Prevenire la droga e il disagio giovanile. Quante volte abbiamo sentito queste parole, e quante volte ci sono sembrate inutili, vuote o dedicate a qualcun altro e non a noi. WeFree propone un modo nuovo di affrontare questi temi, con un orizzonte più ampio, e anche più positivo. Non basta essere contro la droga, occorre essere per la vita e per la libertà. Con WeFree si dà finalmente un nome a un modo di vivere e a un atteggiamento di tantissimi ragazzi che resistono a una cultura che considera la droga normale, un divertimento come tanti. Perchè lo sappiamo tutti, entrare in contatto con la droga, oggi, è molto facile. Anche più facile di prima. La droga è facile da trovare, è persino facile da assumere, sembra a volte la soluzione magica a tutti i problemi, alle insicurezze e alle paure.
E’ così che, spesso, si inizia per curiosità, per emulazione, per immaturità e si finisce in situazioni complicate e dolorose che coinvolgono gli affetti, la famiglia, e in definitiva il futuro. Il progetto WeFree nasce a San Patrignano non a caso, da ragazze e ragazzi che questa esperienza l’hanno vissuta e che raccontano, nei teatri in giro per l’Italia, come sono riusciti a superarla.

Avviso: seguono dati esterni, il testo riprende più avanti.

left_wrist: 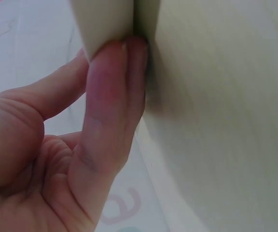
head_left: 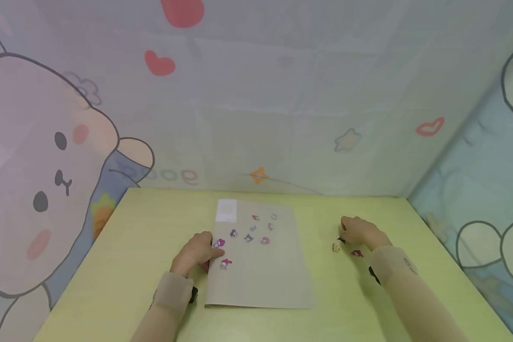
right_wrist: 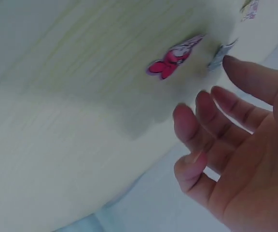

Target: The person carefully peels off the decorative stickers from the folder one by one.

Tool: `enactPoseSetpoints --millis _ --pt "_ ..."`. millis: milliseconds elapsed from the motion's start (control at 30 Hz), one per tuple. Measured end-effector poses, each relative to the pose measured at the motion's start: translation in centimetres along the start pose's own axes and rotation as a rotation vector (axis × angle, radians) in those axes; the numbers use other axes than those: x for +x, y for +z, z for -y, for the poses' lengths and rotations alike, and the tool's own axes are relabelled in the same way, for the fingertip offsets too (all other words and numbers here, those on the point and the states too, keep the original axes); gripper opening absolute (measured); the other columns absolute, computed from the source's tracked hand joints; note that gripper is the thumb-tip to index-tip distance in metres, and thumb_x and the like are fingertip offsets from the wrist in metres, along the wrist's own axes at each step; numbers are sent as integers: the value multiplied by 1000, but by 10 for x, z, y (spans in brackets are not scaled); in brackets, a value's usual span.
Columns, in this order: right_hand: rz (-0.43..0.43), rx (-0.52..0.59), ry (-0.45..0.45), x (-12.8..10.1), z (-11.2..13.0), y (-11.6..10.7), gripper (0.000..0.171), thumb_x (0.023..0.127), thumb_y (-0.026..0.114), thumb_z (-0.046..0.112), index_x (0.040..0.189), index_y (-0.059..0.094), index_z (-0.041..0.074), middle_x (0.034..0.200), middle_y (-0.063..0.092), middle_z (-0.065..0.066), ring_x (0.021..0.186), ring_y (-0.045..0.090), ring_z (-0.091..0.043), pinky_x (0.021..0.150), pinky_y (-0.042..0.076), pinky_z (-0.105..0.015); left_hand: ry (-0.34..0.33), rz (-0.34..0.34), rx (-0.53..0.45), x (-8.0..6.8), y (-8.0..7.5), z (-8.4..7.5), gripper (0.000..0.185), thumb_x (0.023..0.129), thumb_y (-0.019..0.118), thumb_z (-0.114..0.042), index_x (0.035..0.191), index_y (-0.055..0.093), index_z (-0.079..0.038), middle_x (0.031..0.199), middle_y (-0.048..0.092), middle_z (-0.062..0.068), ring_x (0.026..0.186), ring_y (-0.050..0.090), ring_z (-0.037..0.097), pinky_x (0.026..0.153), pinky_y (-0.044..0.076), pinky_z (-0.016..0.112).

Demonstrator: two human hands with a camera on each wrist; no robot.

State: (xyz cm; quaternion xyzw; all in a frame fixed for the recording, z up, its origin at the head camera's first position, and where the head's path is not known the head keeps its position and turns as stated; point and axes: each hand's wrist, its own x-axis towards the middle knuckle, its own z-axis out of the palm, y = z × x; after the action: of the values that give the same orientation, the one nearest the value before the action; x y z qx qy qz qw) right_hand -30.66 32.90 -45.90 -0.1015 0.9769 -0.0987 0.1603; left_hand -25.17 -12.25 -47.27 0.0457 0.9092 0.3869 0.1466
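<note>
Our left hand (head_left: 195,251) pinches the left edge of the beige folder (head_left: 265,280) on the desk (head_left: 145,232); our right hand (head_left: 361,232), thumb and fingers apart, is just beside some small stickers (head_left: 357,253).

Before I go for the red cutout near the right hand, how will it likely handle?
The red cutout is probably very light, being small and thin beside the right hand. It may be awkward to pinch, since it lies nearly flat on the table. If pushed, it would likely slide rather than roll, given that flat shape.
</note>
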Motion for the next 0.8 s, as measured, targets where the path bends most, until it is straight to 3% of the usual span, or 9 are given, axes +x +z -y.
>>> enactPoseSetpoints --millis 167,367,600,800 --pt "-79 -21 -59 -4 30 -8 15 99 54 14 105 53 0 85 60 -8 66 53 -20 57 45 -36 -7 -3 -3 -1 -1 -1 22 91 70 -14 91 55 2 74 62 11 51 65 22 54 50 31" --pt "-181 28 -111 -1 95 -4 28 101 53 22 118 56 0 101 64 -12 76 59 -22 63 50 -40 -21 -15 5 -2 -3 1 22 91 71 -14 92 56 2 74 62 12 51 65 22 54 51 31" --pt "-261 102 -162 4 160 20 28 96 61 21 117 63 2 90 61 -5 80 57 -18 70 50 -38 -11 -8 17 -3 -2 -2 22 91 71 -15 90 55 1 74 61 11 51 65 22 53 50 31" --pt "-269 210 -167 10 182 31 24 93 64 12 114 65 2 90 61 -6 82 57 -19 72 49 -37 -4 -2 12 -2 0 -3 22 91 71 -14 90 54 1 75 61 12 52 65 22 54 48 30"
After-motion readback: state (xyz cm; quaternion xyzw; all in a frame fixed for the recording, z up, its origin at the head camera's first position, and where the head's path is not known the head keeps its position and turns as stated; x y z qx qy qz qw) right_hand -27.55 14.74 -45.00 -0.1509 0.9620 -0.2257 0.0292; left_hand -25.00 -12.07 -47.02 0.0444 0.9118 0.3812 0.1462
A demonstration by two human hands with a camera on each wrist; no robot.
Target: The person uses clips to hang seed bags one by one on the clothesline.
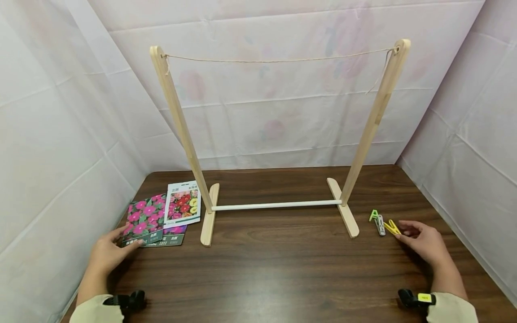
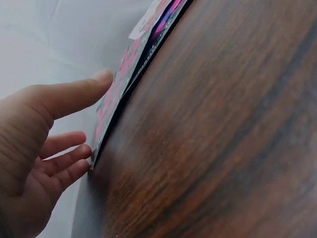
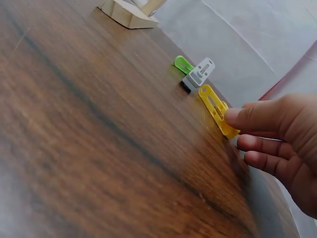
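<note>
The head view takes in the whole dark wooden surface (image 1: 274, 269), with a wooden drying rack (image 1: 278, 134) standing at its middle: two slanted posts on flat feet, a white crossbar (image 1: 276, 205) low between them and a string (image 1: 278, 59) stretched across the tops. White cloth walls (image 1: 52, 134) close in the sides and back.

At the left, the left hand (image 1: 108, 251) rests on the near edge of a stack of flower seed packets (image 1: 161, 217). A white-bordered packet (image 1: 183, 202) lies on top toward the rack's left foot, and a dark pink-flowered packet (image 1: 143, 220) sits under the hand. The left wrist view shows what the head view cannot: the thumb (image 2: 74, 94) lies along the top face of the pink-flowered packet (image 2: 116, 94), while the fingers (image 2: 64, 158) curl at its lower corner at the rim of the surface, pinching it lightly.

At the right, three clothespins lie together beyond the rack's right foot: a green one (image 1: 373, 215), a grey one (image 1: 380, 224) and a yellow one (image 1: 392, 227). The right hand (image 1: 424, 242) reaches the yellow one from the near side. The right wrist view makes the contact plain: the thumb tip (image 3: 237, 116) presses on the near end of the yellow clothespin (image 3: 217, 110), and the other fingers (image 3: 262, 148) are loosely bent below it, so the grip looks partial. The grey clothespin (image 3: 198, 74) and the green clothespin (image 3: 183, 64) lie just past it, touching one another, untouched by the hand.
</note>
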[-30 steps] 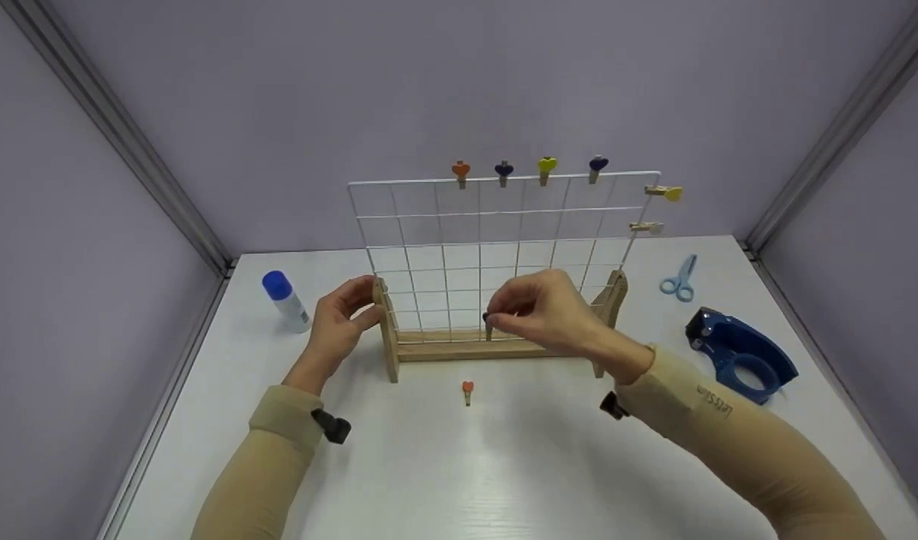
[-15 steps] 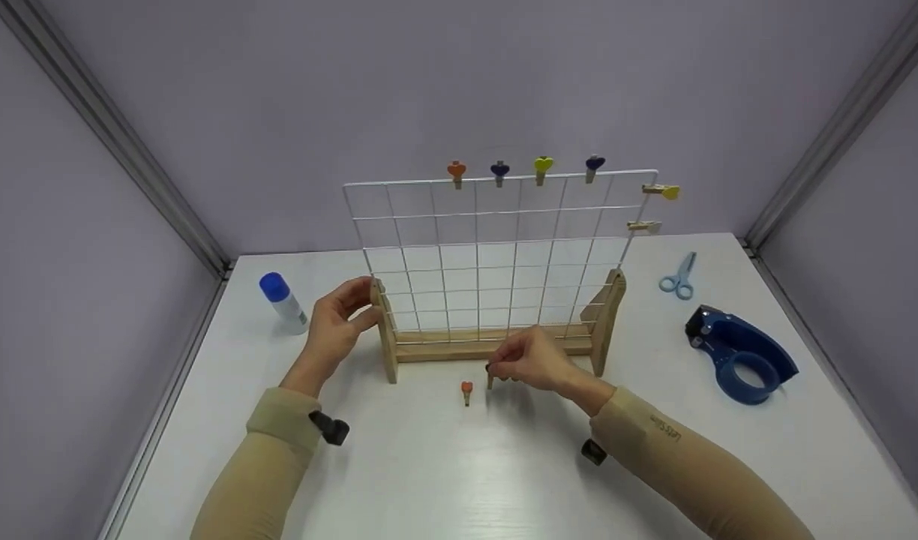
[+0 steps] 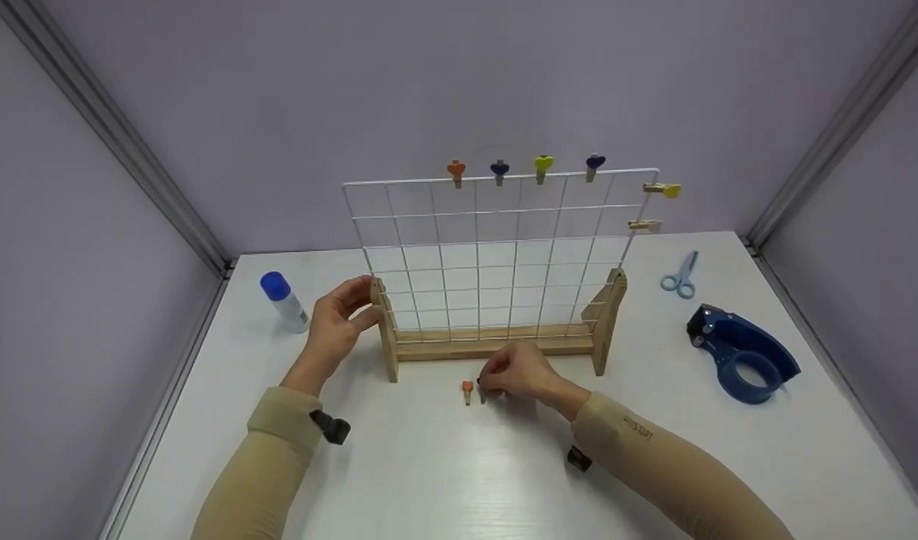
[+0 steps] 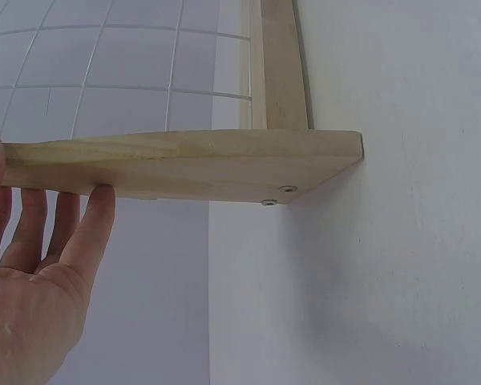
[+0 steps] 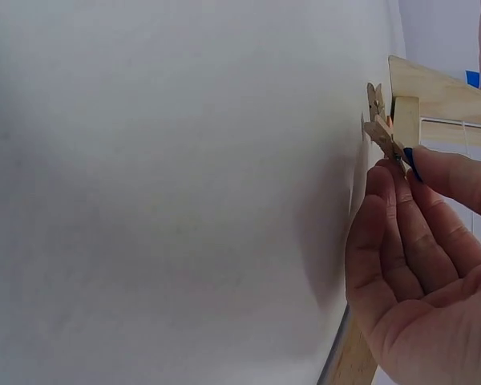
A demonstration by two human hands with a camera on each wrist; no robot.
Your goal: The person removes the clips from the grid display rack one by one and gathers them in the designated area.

Nasce da tutto quello che dicono i nostri ragazzi nei nostri blog e dalla consapevolezza, vissuta personalmente, che la droga è un sintomo di un malessere più generale, che raramente viene capito e ascoltato. Il WeFree Day non porta quindi semplicemente un messaggio di libertà dalle dipendenze. Vuole essere uno spazio di riflessione, di incontro e un modo di mettere in pratica la “filosofia” WeFree. Incontrando altri ragazzi che credono che una vera libertà sia possibile, e ascoltando storie in cui ci si può immedesimare un po’ e da cui c’è molto da imparare. E entrando in contatto con realtà che, in tutto il mondo, cercano i modi più utili, straordinari e creativi per aiutare i ragazzi a trovare in loro la forza per essere liberi.